Ferroptosis, a distinct form of regulated cell death driven by iron-dependent lipid peroxidation, has gained significant attention as a potential target in cancer therapy. Understanding the molecular mechanisms, clinical significance, and translational advances surrounding ferroptosis offers promising avenues to overcome therapeutic resistance and selectively eradicate malignant cells. This review synthesizes current evidence, with a focus on the interplay between ferroptosis and cancer pathology, epidemiological trends, clinical features, diagnostic approaches, and evolving treatment paradigms. We discuss the integration of ferroptosis-inducing strategies in oncologic practice, highlight recent advances, and provide guideline-based recommendations for the clinical application of ferroptosis modulation in cancer management.

Introduction

Conventional cancer therapies often encounter the challenge of resistance and relapse, prompting the ongoing search for novel cell death pathways amenable to therapeutic manipulation.

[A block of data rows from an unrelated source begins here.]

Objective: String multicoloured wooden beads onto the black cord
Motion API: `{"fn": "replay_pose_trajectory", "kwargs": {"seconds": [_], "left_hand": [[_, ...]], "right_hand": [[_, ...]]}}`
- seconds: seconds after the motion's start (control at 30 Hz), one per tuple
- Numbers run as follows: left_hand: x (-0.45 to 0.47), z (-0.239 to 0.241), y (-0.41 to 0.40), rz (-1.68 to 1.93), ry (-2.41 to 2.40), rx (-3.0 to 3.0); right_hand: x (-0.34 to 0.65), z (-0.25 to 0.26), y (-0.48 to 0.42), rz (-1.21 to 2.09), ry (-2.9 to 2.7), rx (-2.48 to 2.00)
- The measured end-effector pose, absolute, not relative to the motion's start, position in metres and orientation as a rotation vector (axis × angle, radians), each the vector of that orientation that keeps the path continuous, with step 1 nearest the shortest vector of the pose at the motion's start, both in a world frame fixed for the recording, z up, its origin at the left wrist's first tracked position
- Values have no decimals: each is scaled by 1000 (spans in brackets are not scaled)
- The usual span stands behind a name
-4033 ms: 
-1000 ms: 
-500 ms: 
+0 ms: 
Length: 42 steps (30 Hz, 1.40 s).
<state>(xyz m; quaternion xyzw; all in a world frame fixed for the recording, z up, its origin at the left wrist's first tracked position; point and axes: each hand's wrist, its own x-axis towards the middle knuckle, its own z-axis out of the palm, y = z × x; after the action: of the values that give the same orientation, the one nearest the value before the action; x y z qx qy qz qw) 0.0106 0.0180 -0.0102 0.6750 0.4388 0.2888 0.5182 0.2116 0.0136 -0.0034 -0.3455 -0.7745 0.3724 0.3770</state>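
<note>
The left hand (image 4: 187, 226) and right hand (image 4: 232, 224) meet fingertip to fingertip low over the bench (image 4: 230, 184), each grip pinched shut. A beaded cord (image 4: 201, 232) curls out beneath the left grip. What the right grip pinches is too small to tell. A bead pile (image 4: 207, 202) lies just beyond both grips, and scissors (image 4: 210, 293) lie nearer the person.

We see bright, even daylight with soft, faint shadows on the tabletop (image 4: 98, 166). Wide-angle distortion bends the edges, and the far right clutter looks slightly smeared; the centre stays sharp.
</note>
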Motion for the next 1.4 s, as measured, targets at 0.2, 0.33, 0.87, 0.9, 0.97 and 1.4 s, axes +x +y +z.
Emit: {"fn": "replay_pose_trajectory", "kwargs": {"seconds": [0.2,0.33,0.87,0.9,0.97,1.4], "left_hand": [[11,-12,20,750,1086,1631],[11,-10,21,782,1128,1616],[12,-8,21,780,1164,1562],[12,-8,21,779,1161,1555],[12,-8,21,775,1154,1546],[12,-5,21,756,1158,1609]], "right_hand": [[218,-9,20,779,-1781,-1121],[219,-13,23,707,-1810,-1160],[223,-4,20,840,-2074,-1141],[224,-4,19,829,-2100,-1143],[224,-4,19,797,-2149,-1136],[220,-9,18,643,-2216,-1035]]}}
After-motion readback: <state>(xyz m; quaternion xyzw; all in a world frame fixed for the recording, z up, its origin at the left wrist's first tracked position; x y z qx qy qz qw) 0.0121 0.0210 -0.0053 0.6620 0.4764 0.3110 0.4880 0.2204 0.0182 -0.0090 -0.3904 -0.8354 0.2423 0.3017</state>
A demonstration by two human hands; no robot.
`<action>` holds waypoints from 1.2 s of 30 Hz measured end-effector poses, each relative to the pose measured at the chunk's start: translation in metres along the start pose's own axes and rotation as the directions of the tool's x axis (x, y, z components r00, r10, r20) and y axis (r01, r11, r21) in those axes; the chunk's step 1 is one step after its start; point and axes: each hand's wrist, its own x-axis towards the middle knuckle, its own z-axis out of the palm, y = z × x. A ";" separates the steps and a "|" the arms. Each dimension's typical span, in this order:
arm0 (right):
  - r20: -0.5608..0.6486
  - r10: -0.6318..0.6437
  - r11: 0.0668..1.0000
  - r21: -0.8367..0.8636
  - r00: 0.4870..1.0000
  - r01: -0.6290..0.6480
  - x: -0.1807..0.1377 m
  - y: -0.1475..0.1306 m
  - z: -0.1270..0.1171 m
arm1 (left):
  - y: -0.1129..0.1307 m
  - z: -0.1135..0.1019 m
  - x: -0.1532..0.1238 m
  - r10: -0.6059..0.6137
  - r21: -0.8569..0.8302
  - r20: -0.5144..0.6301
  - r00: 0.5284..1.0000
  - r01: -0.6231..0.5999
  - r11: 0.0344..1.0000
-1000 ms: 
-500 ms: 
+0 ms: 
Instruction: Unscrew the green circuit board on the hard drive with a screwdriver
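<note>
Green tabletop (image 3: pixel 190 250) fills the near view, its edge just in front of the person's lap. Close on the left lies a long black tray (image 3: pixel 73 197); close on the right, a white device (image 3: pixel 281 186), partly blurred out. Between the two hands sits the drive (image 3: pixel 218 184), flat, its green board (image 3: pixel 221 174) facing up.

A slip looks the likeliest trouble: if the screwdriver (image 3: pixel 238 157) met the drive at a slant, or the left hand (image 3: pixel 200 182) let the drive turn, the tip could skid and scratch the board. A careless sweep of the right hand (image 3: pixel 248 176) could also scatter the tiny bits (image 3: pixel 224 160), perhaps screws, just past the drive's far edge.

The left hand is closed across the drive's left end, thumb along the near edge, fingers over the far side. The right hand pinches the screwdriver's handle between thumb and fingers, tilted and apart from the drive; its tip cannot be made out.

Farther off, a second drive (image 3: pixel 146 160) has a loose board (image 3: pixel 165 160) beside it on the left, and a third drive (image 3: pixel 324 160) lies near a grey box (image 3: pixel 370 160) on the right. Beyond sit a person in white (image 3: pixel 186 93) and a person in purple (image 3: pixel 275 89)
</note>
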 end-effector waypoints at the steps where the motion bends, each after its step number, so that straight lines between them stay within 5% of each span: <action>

Ferroptosis, first characterized in 2012, is a non-apoptotic, iron-dependent cell death process marked by the accumulation of lethal lipid peroxides. Unlike apoptosis or necrosis, ferroptosis is governed by distinct metabolic and redox regulatory networks, including glutathione peroxidase 4 (GPX4), system Xc–, and iron homeostasis. The relevance of ferroptosis in cancer therapy lies in its ability to overcome resistance to traditional cytotoxic agents and its selective toxicity toward tumor cells with aberrant metabolic profiles. As our understanding deepens, ferroptosis emerges as a promising target in precision oncology, with implications for both solid and hematologic malignancies.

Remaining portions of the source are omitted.